Bach: Goldberg Variations
Nathaniel Mander, harpsichord
ICSM / Chronos ICSM018. 42’28
The Goldberg Variations is one of the most complex of all Bach’s keyboard works to understand and perform, so it is a brave move for anybody to make it their debut recording. However, Nathaniel Mander does have at least one distinguished predecessor in Glen Gould’s 1955 debut recording. It was published in 1741 under the (publisher’s) title of Clavierubung IV, following the earlier Clavierubung I, II, and III. The title implies that it is ‘Keyboard practice’, but it certainly is far more than that. Bach (who called it Aria with diverse variations for a harpsichord with two manuals) notes that it was “composed for connoisseurs, for the refreshment of their spirits”, which gives a far more appropriate impression of its status. The legend that Bach wrote the variations for Johann Gottlieb Goldberg is almost certainly not true, not least because Goldberg was just 13 at the time. But he was clearly a gifted player, and was a student of Bach’s son, Wilhelm Friedemann in Dresden, and also took lessons with J.S. Bach in Leipzig.
In his introductory notes, Nathaniel Mander refers to “the elegant and poised dances, which are infused into each variation and so fundamental to the eighteenth-century aesthetic” and goes on to note that “The extremes of emotion that Bach crystallises within his superlative writing for the harpsichord seem to give endless inspiration for both the player and the listener”.
As well as the technical difficulties of actually playing the notes, several questions of interpretation arise. An important one in this recording is the decision to omit all the repeats, reducing the playing time to 42’28. This will irritate some, but I don’t have a problem with it. Repeats in such a monumental work are always tricky, not least in working out how to play them – exactly the same is not really historically appropriate but, otherwise, what can you add to Bach’s own thoughts. In any case, the variations tend to build up their own musical and emotional momentum which repeats can diffuse.
Mander writes that he has “gone for a very direct and pure account” with an emphasis on the “elegant and poised dances, which are infused into each variation and so fundamental to the eighteenth-century aesthetic”. His playing is subtly expressive. He uses his own harpsichord (a modern copy by Andrew Garlick of a 1749 Goujon), commenting on the “extremely pretty” sound of the treble, and the “very appealing” depth and power of resonance, “making it the right sort of expressive instrument on which to play Bach’s music”. It was recorded in St Martin’s Church, Barcheston in Warwickshire, which offers an attractive acoustic to the recording.

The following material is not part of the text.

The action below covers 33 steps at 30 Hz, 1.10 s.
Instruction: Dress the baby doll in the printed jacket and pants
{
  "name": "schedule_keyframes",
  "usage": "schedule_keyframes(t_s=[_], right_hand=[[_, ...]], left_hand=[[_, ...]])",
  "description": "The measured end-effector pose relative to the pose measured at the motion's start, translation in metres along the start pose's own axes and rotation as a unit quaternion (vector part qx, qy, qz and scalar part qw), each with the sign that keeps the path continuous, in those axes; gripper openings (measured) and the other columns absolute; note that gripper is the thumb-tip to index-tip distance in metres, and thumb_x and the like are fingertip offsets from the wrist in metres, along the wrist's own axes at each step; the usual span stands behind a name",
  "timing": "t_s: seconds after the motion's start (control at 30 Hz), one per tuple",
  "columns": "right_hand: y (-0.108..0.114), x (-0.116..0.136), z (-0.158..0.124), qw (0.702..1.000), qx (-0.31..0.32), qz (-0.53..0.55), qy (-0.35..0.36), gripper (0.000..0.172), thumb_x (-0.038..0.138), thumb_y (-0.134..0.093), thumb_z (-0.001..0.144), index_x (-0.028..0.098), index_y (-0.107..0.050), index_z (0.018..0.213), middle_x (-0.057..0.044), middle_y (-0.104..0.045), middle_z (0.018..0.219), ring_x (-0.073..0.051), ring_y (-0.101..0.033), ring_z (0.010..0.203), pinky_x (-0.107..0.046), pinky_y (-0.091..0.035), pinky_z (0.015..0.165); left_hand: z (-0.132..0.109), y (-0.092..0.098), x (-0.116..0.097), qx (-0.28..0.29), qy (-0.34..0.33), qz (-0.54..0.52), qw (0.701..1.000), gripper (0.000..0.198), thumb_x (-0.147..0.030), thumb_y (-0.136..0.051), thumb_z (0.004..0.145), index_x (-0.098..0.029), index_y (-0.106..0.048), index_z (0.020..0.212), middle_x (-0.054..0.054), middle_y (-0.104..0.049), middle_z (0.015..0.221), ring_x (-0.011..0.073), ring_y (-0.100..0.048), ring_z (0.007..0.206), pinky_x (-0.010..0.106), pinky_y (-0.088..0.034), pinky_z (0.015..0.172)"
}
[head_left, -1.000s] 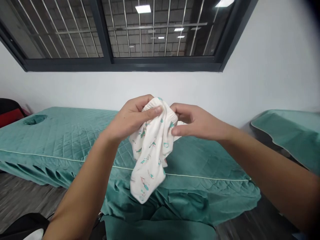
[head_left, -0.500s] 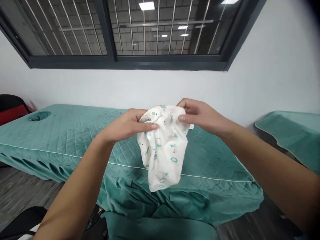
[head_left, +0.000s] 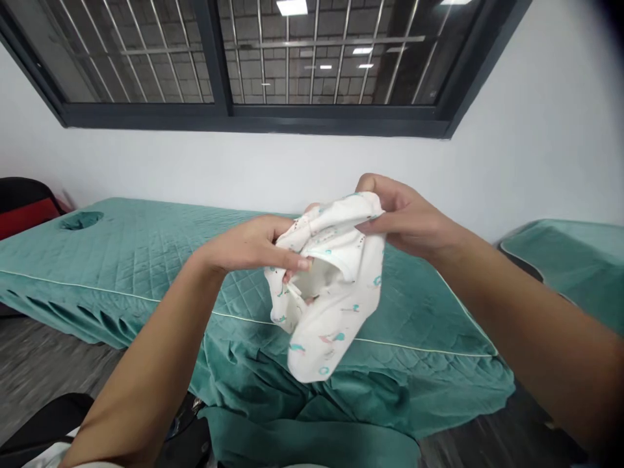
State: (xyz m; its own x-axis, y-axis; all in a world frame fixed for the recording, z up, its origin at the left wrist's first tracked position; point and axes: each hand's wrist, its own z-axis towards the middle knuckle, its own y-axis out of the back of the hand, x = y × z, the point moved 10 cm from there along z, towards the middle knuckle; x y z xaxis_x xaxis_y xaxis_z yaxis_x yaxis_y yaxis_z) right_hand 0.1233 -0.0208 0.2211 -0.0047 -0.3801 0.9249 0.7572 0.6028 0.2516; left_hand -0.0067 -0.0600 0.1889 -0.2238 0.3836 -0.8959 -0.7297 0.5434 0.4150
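Note:
Small white baby underpants with teal and pink prints hang between my hands above the green bed. A round-edged opening in the cloth faces me, and its pale inside shows. My left hand is closed on the left edge, thumb on top; some of its fingertips show through the opening. At the upper right corner, my right hand pinches the gathered edge between thumb and fingers. Part of the right fingers is hidden behind the cloth.
The quilted green massage bed has a face hole at its left end. Behind it are a white wall and a barred window. A red and black chair stands far left; another green-covered surface is at right.
The underpants have been turned and tilted, so the opening now faces me. My right hand has risen slightly and moved right; my left thumb has shifted slightly lower.

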Motion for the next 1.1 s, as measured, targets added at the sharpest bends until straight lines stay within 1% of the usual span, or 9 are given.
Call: schedule_keyframes(t_s=[0.13, 0.23, 0.33, 0.47, 0.57, 0.73, 0.8, 0.87, 1.1], right_hand=[[-0.009, -0.020, -0.004, 0.996, 0.064, -0.041, -0.046, 0.036, 0.038, -0.086, 0.071, 0.020, -0.065, 0.094, 0.000, -0.066, 0.082, -0.014, -0.061, 0.068, -0.025, -0.047, 0.056], [-0.022, -0.030, -0.005, 0.990, 0.086, -0.091, -0.068, 0.030, 0.040, -0.084, 0.074, 0.018, -0.070, 0.087, -0.002, -0.069, 0.085, -0.016, -0.064, 0.075, -0.026, -0.050, 0.062], [-0.021, -0.027, 0.000, 0.998, 0.011, -0.048, -0.046, 0.028, 0.045, -0.079, 0.080, 0.019, -0.070, 0.086, -0.003, -0.070, 0.085, -0.017, -0.065, 0.077, -0.028, -0.052, 0.065], [-0.006, -0.032, 0.001, 0.989, -0.129, 0.077, -0.010, 0.033, 0.052, -0.079, 0.079, 0.022, -0.065, 0.084, -0.002, -0.069, 0.077, -0.017, -0.064, 0.071, -0.028, -0.053, 0.062], [-0.004, -0.053, -0.001, 0.981, -0.146, 0.128, -0.030, 0.038, 0.057, -0.078, 0.078, 0.022, -0.063, 0.084, -0.002, -0.068, 0.076, -0.017, -0.064, 0.069, -0.028, -0.053, 0.060], [-0.029, -0.097, -0.012, 0.978, 0.013, 0.136, -0.157, 0.039, 0.054, -0.083, 0.074, 0.020, -0.070, 0.089, -0.004, -0.070, 0.075, -0.016, -0.064, 0.063, -0.025, -0.050, 0.051], [-0.041, -0.108, -0.019, 0.970, 0.096, 0.111, -0.195, 0.035, 0.045, -0.087, 0.072, 0.019, -0.073, 0.090, -0.005, -0.074, 0.083, -0.018, -0.067, 0.069, -0.026, -0.053, 0.055], [-0.043, -0.114, -0.023, 0.966, 0.125, 0.084, -0.209, 0.031, 0.039, -0.087, 0.072, 0.018, -0.074, 0.090, -0.007, -0.076, 0.090, -0.020, -0.070, 0.076, -0.028, -0.057, 0.061], [0.008, -0.107, -0.011, 0.972, -0.114, 0.169, -0.113, 0.015, 0.025, -0.077, 0.077, 0.017, -0.072, 0.089, -0.004, -0.074, 0.086, -0.016, -0.068, 0.075, -0.025, -0.056, 0.064]], left_hand=[[0.004, 0.014, -0.008, -0.120, -0.058, -0.038, 0.990, 0.033, -0.045, -0.075, 0.081, -0.019, -0.064, 0.064, -0.001, -0.053, 0.052, 0.0116, -0.048, 0.050, 0.025, -0.040, 0.049], [0.009, 0.011, -0.007, -0.165, -0.064, -0.073, 0.982, 0.026, -0.042, -0.077, 0.080, -0.020, -0.064, 0.073, -0.003, -0.049, 0.052, 0.0092, -0.042, 0.045, 0.024, -0.033, 0.045], [0.016, 0.000, 0.003, -0.163, -0.045, -0.100, 0.981, 0.023, -0.043, -0.073, 0.084, -0.021, -0.065, 0.082, -0.003, -0.052, 0.056, 0.0082, -0.042, 0.044, 0.024, -0.032, 0.043], [0.027, -0.024, 0.023, -0.098, -0.016, -0.092, 0.991, 0.025, -0.042, -0.079, 0.080, -0.020, -0.069, 0.087, 0.003, -0.066, 0.071, 0.0139, -0.059, 0.060, 0.026, -0.045, 0.053], [0.033, -0.032, 0.044, -0.089, -0.002, -0.164, 0.982, 0.031, -0.041, -0.081, 0.078, -0.019, -0.072, 0.097, 0.007, -0.074, 0.092, 0.0196, -0.068, 0.082, 0.029, -0.053, 0.069], [0.042, -0.026, 0.072, -0.155, -0.005, -0.318, 0.935, 0.038, -0.035, -0.084, 0.075, -0.016, -0.070, 0.104, 0.008, -0.075, 0.099, 0.0198, -0.071, 0.089, 0.029, -0.055, 0.078], [0.043, -0.029, 0.083, -0.160, 0.022, -0.344, 0.925, 0.036, -0.033, -0.086, 0.072, -0.014, -0.070, 0.100, 0.008, -0.075, 0.093, 0.0192, -0.071, 0.082, 0.029, -0.056, 0.074], [0.042, -0.036, 0.092, -0.148, 0.053, -0.366, 0.917, 0.036, -0.032, -0.086, 0.072, -0.013, -0.070, 0.099, 0.008, -0.076, 0.091, 0.0200, -0.072, 0.079, 0.031, -0.057, 0.073], [0.030, -0.059, 0.110, -0.033, 0.098, -0.411, 0.906, 0.052, -0.048, -0.076, 0.082, -0.012, -0.065, 0.118, 0.017, -0.078, 0.090, 0.0299, -0.076, 0.079, 0.042, -0.062, 0.071]])
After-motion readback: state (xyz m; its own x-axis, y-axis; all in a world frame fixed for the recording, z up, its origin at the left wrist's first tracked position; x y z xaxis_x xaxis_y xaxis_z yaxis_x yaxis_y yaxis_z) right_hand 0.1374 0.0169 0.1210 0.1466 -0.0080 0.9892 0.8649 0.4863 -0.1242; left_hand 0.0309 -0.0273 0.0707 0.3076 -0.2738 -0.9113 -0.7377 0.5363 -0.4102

Mander doesn’t always make it easy for himself, for example, by playing the finger-twisting variations 5 and 29 on one manual despite Bach’s indicated option of using two manuals. His choice of speeds can veer towards the brisk in several instances but, in the more lyrical variations (13 and 25), he adopts a sensitive sense of rhetoric in the melodic line.
Although I would obviously encourage you to buy the CD (available here), not least for the financial aid of the performer, I also recommend viewing the YouTube video of Nathaniel Mander playing the variations the day before the recording. Watching the complex hand movements is an experience in itself.